Kennt ihr das? Alle finden ein Lied toll und ihr nicht und versucht herauszufinden warum. So geht mir bei The Code. Ich finde den Song so lala. Aber manchmal fasziniert er mich. Das Musikvideo finde ich super und passt zum Lied. Es würde mich nicht wundern wenn es heißt: „And the Winner of the Eurovision Song Contest 2024 is… …THE SWITZERLAND!“

Ich denke das die Schweiz es schafft Jury und Televoting gleichermaßen zu begeistern und in die Top 5 kommt. Vielleicht sogar gewinnt.

In meinem Ranking ist die Schweiz auf Platz 13/37

Gerd Geomax
Gerd Geomax
22 Tage zuvor

Zumindest von den Wettquoten her der derzeitige Favorit auf den Sieg.
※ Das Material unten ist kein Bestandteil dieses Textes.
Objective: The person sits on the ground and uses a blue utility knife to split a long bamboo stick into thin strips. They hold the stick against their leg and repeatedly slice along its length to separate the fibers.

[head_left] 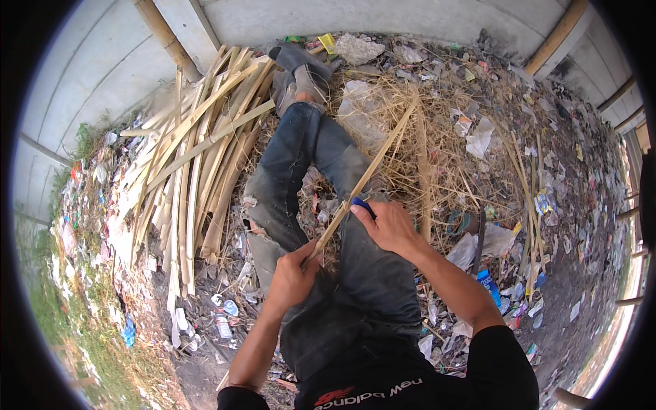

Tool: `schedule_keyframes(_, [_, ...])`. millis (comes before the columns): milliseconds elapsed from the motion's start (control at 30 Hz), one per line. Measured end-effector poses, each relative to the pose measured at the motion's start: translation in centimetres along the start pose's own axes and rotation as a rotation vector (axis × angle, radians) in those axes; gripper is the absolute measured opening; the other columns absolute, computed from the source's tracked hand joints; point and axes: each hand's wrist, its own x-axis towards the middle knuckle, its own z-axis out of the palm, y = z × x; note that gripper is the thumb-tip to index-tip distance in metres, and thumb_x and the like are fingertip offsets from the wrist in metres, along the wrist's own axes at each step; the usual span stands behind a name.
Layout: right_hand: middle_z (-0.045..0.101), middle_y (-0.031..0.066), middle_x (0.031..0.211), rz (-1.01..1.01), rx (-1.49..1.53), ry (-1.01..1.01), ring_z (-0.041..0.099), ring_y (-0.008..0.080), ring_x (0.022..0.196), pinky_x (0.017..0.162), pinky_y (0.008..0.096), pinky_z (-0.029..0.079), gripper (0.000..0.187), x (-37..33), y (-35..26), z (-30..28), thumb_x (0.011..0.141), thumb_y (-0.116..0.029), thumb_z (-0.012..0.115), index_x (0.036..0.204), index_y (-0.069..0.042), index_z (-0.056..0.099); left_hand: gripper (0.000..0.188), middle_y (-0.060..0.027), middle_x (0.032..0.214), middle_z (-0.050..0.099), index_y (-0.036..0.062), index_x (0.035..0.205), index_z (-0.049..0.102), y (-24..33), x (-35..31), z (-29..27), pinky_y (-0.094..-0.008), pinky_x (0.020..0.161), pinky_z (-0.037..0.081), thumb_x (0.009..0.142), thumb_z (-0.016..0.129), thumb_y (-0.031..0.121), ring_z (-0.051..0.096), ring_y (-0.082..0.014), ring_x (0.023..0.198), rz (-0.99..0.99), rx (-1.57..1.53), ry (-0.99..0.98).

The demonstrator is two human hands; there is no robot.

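Note:
A long split bamboo strip [383,152] slants across my lap from the lower left to the upper right, its far end above the litter. My left hand [294,277] is closed around the strip's near end. Further up it, my right hand [388,227] is closed on a small tool with a blue handle [364,206], pressed against the strip. The tool's working end is hidden, so its exact kind does not show. My legs, in torn dark trousers [283,171], stretch forward beneath the strip.
A heap of bamboo strips [198,154] lies left of my legs. Pale shavings [451,154] are strewn to the right, with more strips [529,212] beyond. Litter covers the ground, including a blue packet [489,287]. A grey wall [362,17] with bamboo posts [167,37] stands ahead.

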Motion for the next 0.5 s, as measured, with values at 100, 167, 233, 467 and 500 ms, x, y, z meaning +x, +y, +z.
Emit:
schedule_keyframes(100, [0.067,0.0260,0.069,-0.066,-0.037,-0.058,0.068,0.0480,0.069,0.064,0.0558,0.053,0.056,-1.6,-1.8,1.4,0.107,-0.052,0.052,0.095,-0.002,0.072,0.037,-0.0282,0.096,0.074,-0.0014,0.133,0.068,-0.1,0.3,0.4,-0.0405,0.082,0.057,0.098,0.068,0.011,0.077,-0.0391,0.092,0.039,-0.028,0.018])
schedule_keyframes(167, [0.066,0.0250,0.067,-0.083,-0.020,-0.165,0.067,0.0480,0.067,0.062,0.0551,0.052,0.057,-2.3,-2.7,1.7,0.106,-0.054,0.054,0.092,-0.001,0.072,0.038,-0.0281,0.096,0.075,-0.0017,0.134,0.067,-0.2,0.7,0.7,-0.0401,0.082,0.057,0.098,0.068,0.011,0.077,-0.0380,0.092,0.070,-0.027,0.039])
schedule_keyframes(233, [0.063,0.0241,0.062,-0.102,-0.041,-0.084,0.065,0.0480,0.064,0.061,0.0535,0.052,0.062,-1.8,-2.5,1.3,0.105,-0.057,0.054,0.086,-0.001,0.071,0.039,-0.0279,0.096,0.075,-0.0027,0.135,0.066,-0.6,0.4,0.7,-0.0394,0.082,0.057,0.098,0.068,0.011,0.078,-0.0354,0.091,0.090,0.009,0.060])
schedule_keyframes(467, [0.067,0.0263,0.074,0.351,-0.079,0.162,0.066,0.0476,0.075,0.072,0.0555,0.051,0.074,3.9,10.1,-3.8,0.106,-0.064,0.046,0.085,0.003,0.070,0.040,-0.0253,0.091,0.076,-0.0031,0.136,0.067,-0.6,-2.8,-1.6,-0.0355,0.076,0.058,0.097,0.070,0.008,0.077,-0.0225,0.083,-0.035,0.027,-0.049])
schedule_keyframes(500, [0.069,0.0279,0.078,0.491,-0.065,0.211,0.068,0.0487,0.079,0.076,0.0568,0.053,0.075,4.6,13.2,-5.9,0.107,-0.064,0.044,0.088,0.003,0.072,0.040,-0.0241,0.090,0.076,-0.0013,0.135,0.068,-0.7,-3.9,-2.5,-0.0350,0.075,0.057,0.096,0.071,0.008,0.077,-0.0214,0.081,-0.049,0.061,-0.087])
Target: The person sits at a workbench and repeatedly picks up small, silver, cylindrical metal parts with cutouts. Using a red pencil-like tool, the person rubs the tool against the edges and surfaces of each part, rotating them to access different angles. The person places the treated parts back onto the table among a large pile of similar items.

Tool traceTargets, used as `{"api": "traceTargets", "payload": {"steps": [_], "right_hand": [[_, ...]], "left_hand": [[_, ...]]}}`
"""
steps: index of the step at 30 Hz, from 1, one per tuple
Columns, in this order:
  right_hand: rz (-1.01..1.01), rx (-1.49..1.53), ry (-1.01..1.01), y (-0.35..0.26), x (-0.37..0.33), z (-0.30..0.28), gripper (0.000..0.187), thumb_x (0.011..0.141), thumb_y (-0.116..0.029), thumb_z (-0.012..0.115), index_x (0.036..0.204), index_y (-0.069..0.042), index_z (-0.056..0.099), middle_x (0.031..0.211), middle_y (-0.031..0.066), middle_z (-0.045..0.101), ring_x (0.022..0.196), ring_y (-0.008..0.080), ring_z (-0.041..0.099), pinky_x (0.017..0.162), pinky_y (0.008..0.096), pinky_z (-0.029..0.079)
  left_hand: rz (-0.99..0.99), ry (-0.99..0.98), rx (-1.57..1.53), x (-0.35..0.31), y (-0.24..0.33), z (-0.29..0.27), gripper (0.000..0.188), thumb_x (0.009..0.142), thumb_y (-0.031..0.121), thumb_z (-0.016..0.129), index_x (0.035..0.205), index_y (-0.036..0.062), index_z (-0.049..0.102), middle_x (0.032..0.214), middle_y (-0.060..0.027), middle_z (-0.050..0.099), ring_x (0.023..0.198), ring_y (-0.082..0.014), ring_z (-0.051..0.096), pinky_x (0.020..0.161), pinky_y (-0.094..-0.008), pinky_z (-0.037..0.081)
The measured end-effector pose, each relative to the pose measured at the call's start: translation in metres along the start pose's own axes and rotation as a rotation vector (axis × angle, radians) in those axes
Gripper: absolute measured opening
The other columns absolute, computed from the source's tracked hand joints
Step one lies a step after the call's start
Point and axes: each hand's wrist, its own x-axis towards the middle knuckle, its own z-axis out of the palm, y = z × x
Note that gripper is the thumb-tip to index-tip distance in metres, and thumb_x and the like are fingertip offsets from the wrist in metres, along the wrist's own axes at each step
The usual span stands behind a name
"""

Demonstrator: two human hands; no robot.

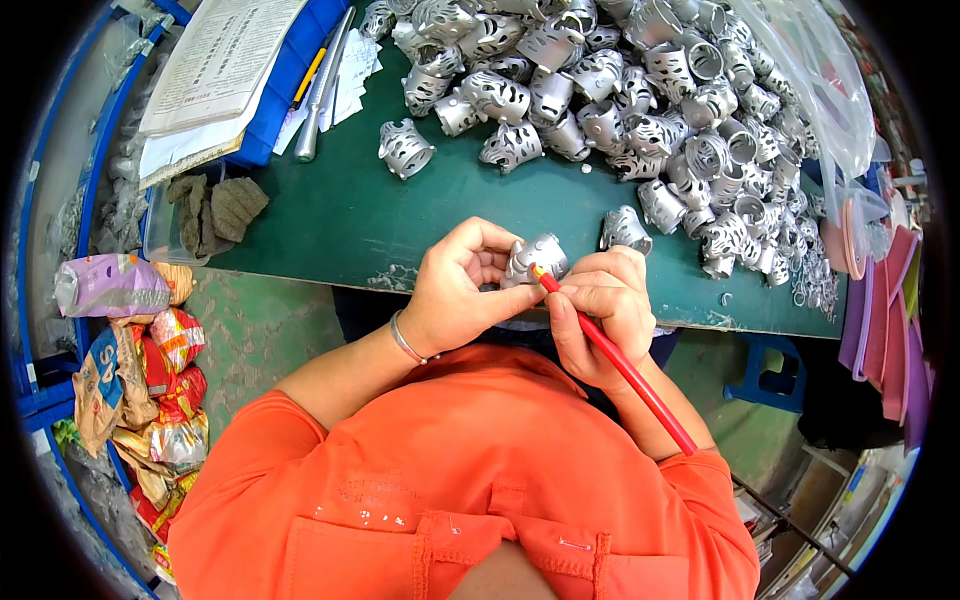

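Observation:
Over the near edge of the green table, my left hand [458, 285] is closed around a small silver metal cup [540, 258] with cut-out openings in its wall. A red pencil [640, 385] with a pale tapered tip is pinched in my right hand [605, 310]. The tip meets the cup's side, close to my left thumb, while the shaft slants back toward my right forearm. Just beyond my right hand, another silver cup [625, 230] lies on the table. Farther off, one more cup [405, 148] sits apart from the heap.
A big heap of silver cups [600, 90] covers the table's [330, 210] far right, beside clear plastic bags [815, 80]. A blue tray [285, 85] with papers, a metal-handled tool [318, 105] and grey cloths [225, 212] are at left. A blue stool [768, 372] stands below right.

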Motion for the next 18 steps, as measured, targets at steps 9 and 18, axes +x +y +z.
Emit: {"api": "traceTargets", "payload": {"steps": [9,18], "right_hand": [[-0.001,-0.002,-0.012,-0.004,0.004,-0.004,0.020,0.068,0.005,0.069,0.077,-0.005,0.054,0.068,0.0057,0.061,0.061,0.0208,0.056,0.064,0.0337,0.036],[0.066,0.071,0.028,-0.001,0.002,-0.009,0.018,0.070,0.005,0.068,0.077,-0.004,0.054,0.067,0.0058,0.059,0.060,0.0216,0.055,0.062,0.0339,0.038]], "left_hand": [[0.020,-0.023,0.055,0.000,-0.002,0.001,0.037,0.072,-0.002,0.074,0.099,-0.0017,0.049,0.096,-0.0094,0.061,0.086,-0.0124,0.062,0.074,-0.0260,0.053],[-0.056,-0.002,-0.014,-0.001,0.003,0.001,0.036,0.073,-0.004,0.073,0.101,-0.0041,0.049,0.097,-0.0105,0.060,0.086,-0.0127,0.062,0.074,-0.0262,0.053]]}}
Und womit? Mit recht! Nemo schafft es diese wunderbare Reise durch die ESC-Genres der letzten Jahre (Elktropop, P-Opera, Rap, bondeske Ballade und Uptempo) mit ihrem persönlichen Hintergrund zu verknüpfen. Das ist zwar an der ein oder anderen Stelle etwas drüber, wirkt aber nie aufgesetzt. Wir können unseren Süd-Nachbarn wieder einmal dazu gratulieren, hier den richtigen Riecher zu haben, vor allem vor dem Hintergrund, dass Nemos erste Liveauftritte krass gut waren. Ich bin jedenfalls total auf die Bühnenshow gespannt und vergebe freudig in diesem Jahr meine einzige 10/10.

Damit steht es nun so:

2. Halbfinale
1. Schweiz 10/10
5. Griechenland 7,5/10
7. Armenien 6,5/10 
10. Dänemark 6/10
11. Albanien 5,5/10
13. Tschechien 4,5/10
14. Österreich 4/10
16. Malta 2,5/10

Gesamt:
1. Schweiz 10/10
4. Litauen 9/10
6. Ukraine 8,5/10
7. Luxemburg 8,5/10
9. Portugal 8/10
10. Slowenien
12. Irland 7,5/10
13. Griechenland 7,5/10
15. Polen 7/10
16. Kroatien 7/10
18. Serbien 7/10
20. Aserbaidschan 6,5/10
21. Armenien 6,5/10
25. Australien 6/10 
26. Dänemark 6/10
27. Albanien 5,5/10
28. Zypern 5,5/10
31. Tschechien 4,5/10
32. Moldau 4,5/10
33. Österreich 4/10
35. Island 3,5/10
36. Malta 2,5/10
37. Finnland 1/10

Meine Einschätzung für Malmö: ganz sicher in den Top 5, vielleicht tatsächlich nach 1956 und 1988 der dritte Schweizer Sieg, da der Song gleichermaßen gut bei den Jurys als auch bei den Zuschauern ankommen könnte. Aber genauso, wie die Wettquoten in diesem Jahr noch keinen ganz eindeutigen Favoriten herausgegeben haben, könnte es am Ende dann doch auch einer der Mitfavoriten aus Kroatien, den Niederlanden oder Italien sein.